◆ **DATA IN THIS EXERCISE**
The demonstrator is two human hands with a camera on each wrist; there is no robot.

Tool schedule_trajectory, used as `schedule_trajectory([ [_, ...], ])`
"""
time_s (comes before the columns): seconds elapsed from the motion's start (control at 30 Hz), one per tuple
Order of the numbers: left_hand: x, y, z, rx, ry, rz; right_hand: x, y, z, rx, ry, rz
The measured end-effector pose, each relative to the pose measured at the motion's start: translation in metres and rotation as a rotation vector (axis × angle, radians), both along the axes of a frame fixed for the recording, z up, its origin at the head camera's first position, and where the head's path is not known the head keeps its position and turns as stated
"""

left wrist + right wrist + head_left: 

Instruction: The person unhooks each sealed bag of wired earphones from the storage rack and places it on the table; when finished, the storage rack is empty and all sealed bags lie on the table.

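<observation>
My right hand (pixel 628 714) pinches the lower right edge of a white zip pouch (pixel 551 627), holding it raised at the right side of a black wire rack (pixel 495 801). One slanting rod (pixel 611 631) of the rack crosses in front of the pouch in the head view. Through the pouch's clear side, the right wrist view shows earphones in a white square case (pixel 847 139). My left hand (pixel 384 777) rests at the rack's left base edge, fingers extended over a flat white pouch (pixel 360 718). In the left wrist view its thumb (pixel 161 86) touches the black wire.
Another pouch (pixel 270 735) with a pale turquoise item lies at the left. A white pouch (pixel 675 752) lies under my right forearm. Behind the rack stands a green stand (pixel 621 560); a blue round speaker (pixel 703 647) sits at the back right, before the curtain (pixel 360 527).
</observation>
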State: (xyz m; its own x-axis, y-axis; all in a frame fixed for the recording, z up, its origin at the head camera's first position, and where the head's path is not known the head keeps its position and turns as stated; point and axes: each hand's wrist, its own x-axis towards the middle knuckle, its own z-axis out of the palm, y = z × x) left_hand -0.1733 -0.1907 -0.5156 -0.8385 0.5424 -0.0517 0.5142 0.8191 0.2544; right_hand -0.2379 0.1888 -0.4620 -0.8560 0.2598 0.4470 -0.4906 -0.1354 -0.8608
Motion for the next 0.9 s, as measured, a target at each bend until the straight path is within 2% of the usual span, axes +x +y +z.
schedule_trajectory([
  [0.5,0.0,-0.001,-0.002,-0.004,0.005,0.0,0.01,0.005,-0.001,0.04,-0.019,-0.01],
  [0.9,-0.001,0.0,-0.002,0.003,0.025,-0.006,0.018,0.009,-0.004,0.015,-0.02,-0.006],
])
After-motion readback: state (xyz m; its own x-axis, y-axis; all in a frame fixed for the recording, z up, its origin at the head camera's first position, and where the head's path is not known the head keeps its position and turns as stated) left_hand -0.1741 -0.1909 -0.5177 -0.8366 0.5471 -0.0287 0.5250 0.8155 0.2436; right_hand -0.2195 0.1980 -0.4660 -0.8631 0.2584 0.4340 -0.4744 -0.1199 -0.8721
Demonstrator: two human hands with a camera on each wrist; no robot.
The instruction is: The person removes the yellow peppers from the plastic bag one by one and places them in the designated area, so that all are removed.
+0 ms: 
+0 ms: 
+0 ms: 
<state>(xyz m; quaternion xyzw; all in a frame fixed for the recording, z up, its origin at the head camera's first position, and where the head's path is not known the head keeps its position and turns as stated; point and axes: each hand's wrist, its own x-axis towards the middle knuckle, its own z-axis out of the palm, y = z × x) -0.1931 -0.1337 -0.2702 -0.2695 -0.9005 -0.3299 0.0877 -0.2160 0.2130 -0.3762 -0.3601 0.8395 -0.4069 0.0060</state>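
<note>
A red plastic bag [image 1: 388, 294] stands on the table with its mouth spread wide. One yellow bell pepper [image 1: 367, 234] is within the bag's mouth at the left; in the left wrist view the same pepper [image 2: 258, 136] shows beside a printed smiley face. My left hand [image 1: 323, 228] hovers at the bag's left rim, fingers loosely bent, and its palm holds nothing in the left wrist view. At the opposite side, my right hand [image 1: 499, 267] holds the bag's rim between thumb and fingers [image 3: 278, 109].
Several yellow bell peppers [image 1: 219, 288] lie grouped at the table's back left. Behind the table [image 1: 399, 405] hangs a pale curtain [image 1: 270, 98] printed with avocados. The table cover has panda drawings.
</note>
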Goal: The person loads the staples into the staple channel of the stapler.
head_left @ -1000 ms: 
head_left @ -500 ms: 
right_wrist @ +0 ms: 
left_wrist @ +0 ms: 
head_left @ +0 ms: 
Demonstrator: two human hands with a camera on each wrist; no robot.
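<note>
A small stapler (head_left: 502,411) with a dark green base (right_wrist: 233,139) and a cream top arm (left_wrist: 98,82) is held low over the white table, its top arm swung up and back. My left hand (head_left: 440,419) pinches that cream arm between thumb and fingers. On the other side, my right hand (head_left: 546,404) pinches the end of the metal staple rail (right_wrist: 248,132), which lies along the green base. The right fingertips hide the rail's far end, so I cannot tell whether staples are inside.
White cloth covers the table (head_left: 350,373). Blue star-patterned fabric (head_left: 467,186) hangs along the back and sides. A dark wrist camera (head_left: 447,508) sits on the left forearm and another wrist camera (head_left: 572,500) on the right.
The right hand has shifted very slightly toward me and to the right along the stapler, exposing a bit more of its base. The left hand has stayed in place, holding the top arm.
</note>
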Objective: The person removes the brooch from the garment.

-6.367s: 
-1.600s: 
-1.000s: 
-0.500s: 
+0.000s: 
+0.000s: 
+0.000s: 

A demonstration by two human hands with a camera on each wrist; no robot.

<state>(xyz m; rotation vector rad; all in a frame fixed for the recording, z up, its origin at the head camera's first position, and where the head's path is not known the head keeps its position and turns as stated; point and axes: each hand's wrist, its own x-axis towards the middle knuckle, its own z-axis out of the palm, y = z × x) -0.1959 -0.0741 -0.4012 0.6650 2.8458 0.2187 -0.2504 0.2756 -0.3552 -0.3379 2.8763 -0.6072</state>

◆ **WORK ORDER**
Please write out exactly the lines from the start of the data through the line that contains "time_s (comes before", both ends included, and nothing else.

◆ **WRITTEN SOLUTION**
The demonstrator is two human hands with a camera on each wrist; there is no robot.

Tool schedule_trajectory, used as `schedule_trajectory([ [_, ...], ])`
"""
time_s (comes before the columns): seconds elapsed from the motion's start (control at 30 Hz), one per tuple

The answer given here is complete.